The morning chorus of songbirds at Acadia National Park is losing some of its well-known voices.
New research suggests the park’s forests have grown quieter over the last half-century, in part because of a fast-warming climate.
The once common flute-like melody of the Swainson’s thrush is giving way to the car alarm calls of the red-breasted nuthatch. Some birds have left, like the bay-breasted warbler and the olive-sided flycatcher. The stretches of silence between calls and songs are increasing.
“It may not be noticeable to park visitors now, but that’s because they don’t know what it used to sound like,” said Gillian Audier, a 26-year-old researcher who spent last summer recording forest birds at Acadia. “But the historical record is clear: It used to be much louder.”
As a fellow at Schoodic Institute, Acadia’s research partner, Audier braved dew-soaked, tick-infested thickets to recreate the work of Ron Davis, who first cataloged these coastal woods as a graduate student in 1959.
Her findings were sobering. Audier heard fewer forest birds in 2025 than Davis did in 1959. Birds that were common then are less now. Even the zee-zee buzz of black-throated green warblers, the park’s most common bird, is heard three times less often, Audier concluded.
“It’s still so beautiful,” Audier said. “But it’s also less alive.”
Not that most people could tell. Because of “shifting baseline syndrome,” a phenomenon where a generation accepts a degraded environment as natural, a modern-day tourist may hear the loud, two-second trill of the male dark-eyed junco and assume the Acadian ecosystem is intact.
To visitors, the forest sounds lively. To those who know its history, like Audier, it sounds empty.
Climate change is a major reason for the new silence, Audier said. The cool waters of the Gulf of Maine act like a natural air conditioner for coastal forests, letting the cold-adapted red spruce and balsam fir grow at sea level instead of just on cold mountain peaks.
But the average surface temperature of the Gulf of Maine is rising at a rate nearly triple the global average, according to the Gulf of Maine Research Institute. That rapid warming is weakening the natural cooling effect, putting Maine’s cold-adapted coastal forests at risk.
Under current warming trends, Acadia National Park could see its average annual temperature increase as much as 8 degrees Fahrenheit by 2050, according to a 2024 report from the National Park Service.
A hotter Acadia isn’t directly harmful to most forest songbirds, Audier said. But that kind of heat creep can trigger insects and plants to hatch and bud too early for migratory birds or hatchlings to eat. When that kind of mismatch occurs, a population can eventually flicker out.
“I’ve learned the ecosystem exists beyond what I’m measuring,” Audier said.
Audier spent months learning the songs of 50 species until she knew each chirp and trill by ear.
On recording days, Audier’s pre-dawn ritual would begin at 4:30 a.m., racing to reach Davis’ 66-year-old testing sites before the birds that make up the energetic dawn choir would retreat from the midday heat. In total, she spent more than 45 hours in the woods.

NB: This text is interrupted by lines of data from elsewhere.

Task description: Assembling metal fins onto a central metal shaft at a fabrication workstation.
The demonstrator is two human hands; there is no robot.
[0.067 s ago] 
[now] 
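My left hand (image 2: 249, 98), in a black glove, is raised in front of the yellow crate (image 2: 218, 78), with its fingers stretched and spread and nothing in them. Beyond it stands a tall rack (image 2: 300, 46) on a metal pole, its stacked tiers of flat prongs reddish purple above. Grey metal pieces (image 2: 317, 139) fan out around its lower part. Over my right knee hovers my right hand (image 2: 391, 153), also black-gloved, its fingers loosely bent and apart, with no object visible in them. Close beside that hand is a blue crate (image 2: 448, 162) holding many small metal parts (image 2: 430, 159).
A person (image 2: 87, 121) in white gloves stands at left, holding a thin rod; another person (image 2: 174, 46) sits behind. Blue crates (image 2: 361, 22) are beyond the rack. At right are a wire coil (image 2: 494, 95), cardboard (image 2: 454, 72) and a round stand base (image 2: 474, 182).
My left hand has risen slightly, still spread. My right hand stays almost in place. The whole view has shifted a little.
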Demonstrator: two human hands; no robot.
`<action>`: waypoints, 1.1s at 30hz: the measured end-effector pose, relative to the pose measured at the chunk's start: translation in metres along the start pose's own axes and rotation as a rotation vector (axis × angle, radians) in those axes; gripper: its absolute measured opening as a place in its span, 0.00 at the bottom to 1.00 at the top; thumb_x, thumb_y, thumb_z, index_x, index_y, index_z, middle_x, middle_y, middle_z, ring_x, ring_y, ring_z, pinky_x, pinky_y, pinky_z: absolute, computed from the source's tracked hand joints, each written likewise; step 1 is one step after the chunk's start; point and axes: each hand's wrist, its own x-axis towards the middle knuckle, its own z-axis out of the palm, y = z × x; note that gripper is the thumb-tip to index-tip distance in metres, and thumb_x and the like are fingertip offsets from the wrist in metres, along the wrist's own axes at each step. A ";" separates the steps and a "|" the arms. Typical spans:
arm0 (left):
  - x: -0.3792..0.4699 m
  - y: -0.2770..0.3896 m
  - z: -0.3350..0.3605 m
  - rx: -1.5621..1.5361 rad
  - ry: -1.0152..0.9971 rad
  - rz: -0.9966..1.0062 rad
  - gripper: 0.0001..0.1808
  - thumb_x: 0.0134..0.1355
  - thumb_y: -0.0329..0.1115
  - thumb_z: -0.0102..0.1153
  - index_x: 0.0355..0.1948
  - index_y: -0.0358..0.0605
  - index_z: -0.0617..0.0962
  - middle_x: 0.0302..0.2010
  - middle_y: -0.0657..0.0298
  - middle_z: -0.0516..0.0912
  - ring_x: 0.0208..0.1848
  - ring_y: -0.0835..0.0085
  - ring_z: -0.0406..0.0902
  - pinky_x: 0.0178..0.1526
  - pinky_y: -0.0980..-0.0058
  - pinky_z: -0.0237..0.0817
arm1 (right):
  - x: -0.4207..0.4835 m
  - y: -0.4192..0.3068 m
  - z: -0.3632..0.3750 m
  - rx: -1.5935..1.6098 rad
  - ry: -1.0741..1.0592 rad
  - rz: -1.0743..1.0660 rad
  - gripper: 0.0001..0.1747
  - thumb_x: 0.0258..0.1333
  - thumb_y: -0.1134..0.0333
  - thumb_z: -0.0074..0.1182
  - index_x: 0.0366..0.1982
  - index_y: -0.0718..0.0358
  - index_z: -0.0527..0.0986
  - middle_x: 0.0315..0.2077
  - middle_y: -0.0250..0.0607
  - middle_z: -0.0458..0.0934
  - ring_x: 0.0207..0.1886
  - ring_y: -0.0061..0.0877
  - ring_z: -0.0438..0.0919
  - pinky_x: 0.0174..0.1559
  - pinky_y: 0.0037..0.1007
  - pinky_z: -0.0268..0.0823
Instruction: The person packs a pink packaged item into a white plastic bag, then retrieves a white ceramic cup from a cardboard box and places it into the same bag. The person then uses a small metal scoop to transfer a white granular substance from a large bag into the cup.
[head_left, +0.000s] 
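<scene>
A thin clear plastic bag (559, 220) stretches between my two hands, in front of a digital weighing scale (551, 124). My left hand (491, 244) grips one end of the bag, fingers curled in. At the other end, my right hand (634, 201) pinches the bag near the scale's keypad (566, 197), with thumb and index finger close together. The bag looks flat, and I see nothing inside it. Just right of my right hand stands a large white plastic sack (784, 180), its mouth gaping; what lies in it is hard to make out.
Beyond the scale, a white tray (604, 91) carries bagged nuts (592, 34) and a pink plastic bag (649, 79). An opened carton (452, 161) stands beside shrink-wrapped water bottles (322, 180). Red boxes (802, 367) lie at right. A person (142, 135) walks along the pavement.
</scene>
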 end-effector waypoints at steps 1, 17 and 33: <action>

She would use GPS and hand-drawn maps to locate Davis’ off-trail test sites. Once there, Audier would wait silently for the birds to get used to her, then log every song she heard in 5-minute intervals while walking the same path that Davis did.
If she didn’t recognize a song, she’d record it and ask the Institute to help her identify the bird.
Three of the five songbirds Davis heard most often didn’t crack Audier’s top five list: the yellow-rumped warbler, the Swainson’s thrush and the magnolia warbler. Audier did hear them, but not often, suggesting their numbers had dropped over that time period.
That quieting matches what is happening in other forests where historical birding records exist, Audier said. It’s not surprising. A landmark 2019 study conducted by Cornell University found North America has lost 1 in 4 adult birds since 1970.
Even a quiet forest offered Audier glimpses of the beauty that inspired Davis a half-century ago. Ironically, she only saw about 10% of the birds she heard, either because they preferred to chatter from the tree tops or because she had her head buried in her logbook.
She would find sea urchin shells dropped by gulls on the forest floor. The blanket of deep green moss silenced her footsteps, allowing her to hear the chugging of nearby lobster boats, clanging of the navigational buoys and the high-pitched notes of the golden-crowned kinglets.
Audier’s bird census is the second chapter of a larger story. In 2024, researcher Camilla Seirup published an update to Davis’ 1959 tree inventory. Seirup found Acadia’s dominant tree, the long-lived red spruce, is more resilient than climate models had predicted.
But Audier’s findings suggest Acadia’s songbirds may be more vulnerable to a warming climate.
When Audier met Davis, now in his 90s, they connected over their shared love for this unusual cold-adapted, sea-level forest. Davis told her he felt a “sense of delight” that a new generation of scientists was using his work as a foundation to measure the impact of climate change.
Audier’s fellowship at Schoodic Institute is over. She now works as a shorebird tech monitoring piping plovers and least terns at Crane Beach in Massachusetts. But she thinks about her time in Acadia often, she said. A research paper on her findings is in the works.